Packing-house products: Cost per car, $85.03; revenue, $56; deficit, $29.03.
He also asserts that cattle are now hauled at a loss.
Other witnesses have disputed President Ripley’s statement of cost, but however this may be it is evident that the Beef Trust has been very generous to itself in the rates it has compelled the railroads to adopt for its shipments.
The railroads do not like to be bossed either by the Beef Trust or the Standard Oil, but they declare that they cannot help themselves. President Ripley says: “The packing-house business to-day is concentrated in so few hands that this fact, together with the competition between the railroads, practically makes it possible for the latter to dictate rates for dressed beef and the packing-house products.”
President Stickney of the Great Western Railroad says: “In fixing the rate on dressed meat we don’t have very much to say. The packer generally makes the rate. He comes to you and asks how much you charge for a certain shipment of dressed meats. The published tariff may be 23 cents a hundred, but he will not pay that. You say to him: ‘I’ll carry your meat for 18 cents.’ He says: ‘Oh, no, you won’t. I won’t pay that.’ Then you say: ‘Well, what will you pay for it?’ He then replies, ‘I can get it hauled for 16 cents.’ So you haul it for 16 cents a hundred.”

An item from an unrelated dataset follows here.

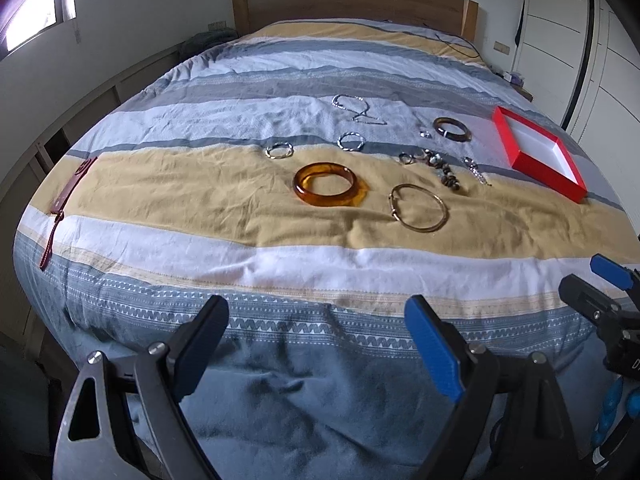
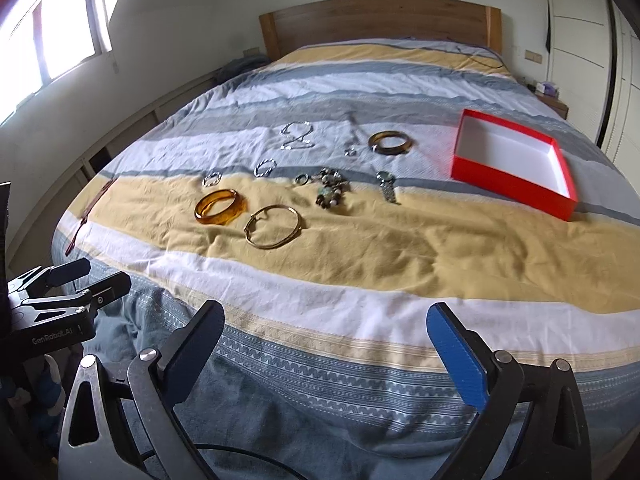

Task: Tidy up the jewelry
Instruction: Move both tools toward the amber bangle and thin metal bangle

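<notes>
Bed (image 1: 280, 216) fills both views, striped cover, wooden headboard (image 1: 352, 4) far end. Your left gripper (image 1: 316, 336) and right gripper (image 2: 326, 344) both hang over the near edge, jaws spread wide, nothing between them. Red box (image 2: 516, 196) sits far right – white inside, nothing in it. Jewelry lies loose mid-bed, left of the box: amber bangle (image 1: 330, 189), thin gold hoop (image 1: 419, 207) just right of it, dark bangle (image 1: 452, 130) further back, silver chain (image 1: 356, 110) farthest. Right view shows a watch (image 2: 387, 184) clearly – left view only blurs it. Left view shows the red strap (image 1: 68, 204) at the left edge better.
</notes>
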Action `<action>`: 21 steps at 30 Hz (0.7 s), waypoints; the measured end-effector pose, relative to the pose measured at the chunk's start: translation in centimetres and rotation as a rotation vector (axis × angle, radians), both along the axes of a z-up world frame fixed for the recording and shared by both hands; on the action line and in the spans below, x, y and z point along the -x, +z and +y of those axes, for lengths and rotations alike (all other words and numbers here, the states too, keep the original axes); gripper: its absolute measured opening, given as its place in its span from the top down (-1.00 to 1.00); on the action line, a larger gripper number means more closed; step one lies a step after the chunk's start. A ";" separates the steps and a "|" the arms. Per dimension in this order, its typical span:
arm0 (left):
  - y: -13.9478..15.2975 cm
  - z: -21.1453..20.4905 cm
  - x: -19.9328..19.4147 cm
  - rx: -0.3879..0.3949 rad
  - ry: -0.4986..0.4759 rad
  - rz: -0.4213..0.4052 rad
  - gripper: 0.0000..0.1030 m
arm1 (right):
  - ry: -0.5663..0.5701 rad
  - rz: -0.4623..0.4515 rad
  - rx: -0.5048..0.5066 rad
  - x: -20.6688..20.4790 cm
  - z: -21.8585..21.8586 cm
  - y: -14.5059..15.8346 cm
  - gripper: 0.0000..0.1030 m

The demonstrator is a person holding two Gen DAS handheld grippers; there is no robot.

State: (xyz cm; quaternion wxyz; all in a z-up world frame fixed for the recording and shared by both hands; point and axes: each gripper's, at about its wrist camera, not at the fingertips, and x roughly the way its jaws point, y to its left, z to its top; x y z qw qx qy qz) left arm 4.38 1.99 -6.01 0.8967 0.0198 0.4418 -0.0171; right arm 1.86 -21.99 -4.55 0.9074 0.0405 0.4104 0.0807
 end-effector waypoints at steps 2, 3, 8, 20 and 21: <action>-0.5 0.3 -0.6 -0.005 0.011 0.008 -0.74 | 0.006 0.012 0.001 -0.6 0.3 -0.5 -0.93; -0.8 0.4 -0.9 -0.007 0.015 0.012 -0.74 | 0.008 0.017 0.001 -0.9 0.5 -0.7 -0.93; -1.8 0.8 -2.8 -0.012 0.027 0.040 -0.74 | 0.018 0.030 0.004 -2.6 1.1 -1.2 -0.91; -3.5 1.7 -7.1 -0.012 0.047 0.089 -0.74 | 0.061 0.128 -0.024 -7.0 3.0 -3.4 -0.74; -3.6 1.8 -7.5 -0.011 0.049 0.090 -0.74 | 0.062 0.135 -0.026 -7.3 3.1 -3.5 -0.73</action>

President Calloway, speaking to the Interstate Commission about the speeding of the beef cars and other Armour exactions, said:
“We do not do these foolish things from choice. I will say that the thing is just as bad and foolish and stupid as can be, but what are you going to do about it? We have built up these dressed-beef men and they have all got their own cars, and they can dictate what they are going to pay. They just keep these cars humping. We unload them and get them back to Chicago just as quickly as we can. The Pennsylvania people also were very much disinclined to allow or foster this dressed-beef business, but were forced into it.”
Very few railroads have dared to fight either Armour or Rockefeller openly, but secretly the railroads did combine to fight these men and employed an agent, Mr. Midgley of Chicago, for that purpose, whose investigations and disclosures have done much to throw light upon the hidden ways of the Trust magnates.
Mr. Midgley told the Interstate Commission in April, 1904, how the representatives of sixty railroads met in St. Louis in 1894 and tried to stand up against the Trusts, beginning with a reduction of the extortionate mileage rates on tank and refrigerator cars, but they could not free themselves from the yoke of oil and beef. The Standard gave all its shipments to the Great Western, which agreed to pay the old mileage. The other lines out of Chicago could not get a carload to St. Paul or the Missouri River. The railroads surrendered finally to both the Standard Oil and the Beef Trust. They reduced the mileage rates on stock cars, railroad cars, and other cars not controlled by the Trusts to 6 mills per mile, but excepted refrigerator and tank cars out of respect to the power of Armour and Rockefeller, because, the trunk lines said, referring to the power of these Trusts: “We have never been able to stand up against it.”
We have not yet finished with the favors shown to Armour. The railroads as a rule inspect the loading of every car and the unfavored shipper cannot mix eggs or poultry with low-class provisions and bill it all at a low rate. But the Armours can do this, for inspection in their case is a mere form. There is one inspector for shipments that average 75 cars a day. The inspector could not watch them all if he would, and in fact he simply inspects the Armour records and takes their word for the contents of the cars.[[286]]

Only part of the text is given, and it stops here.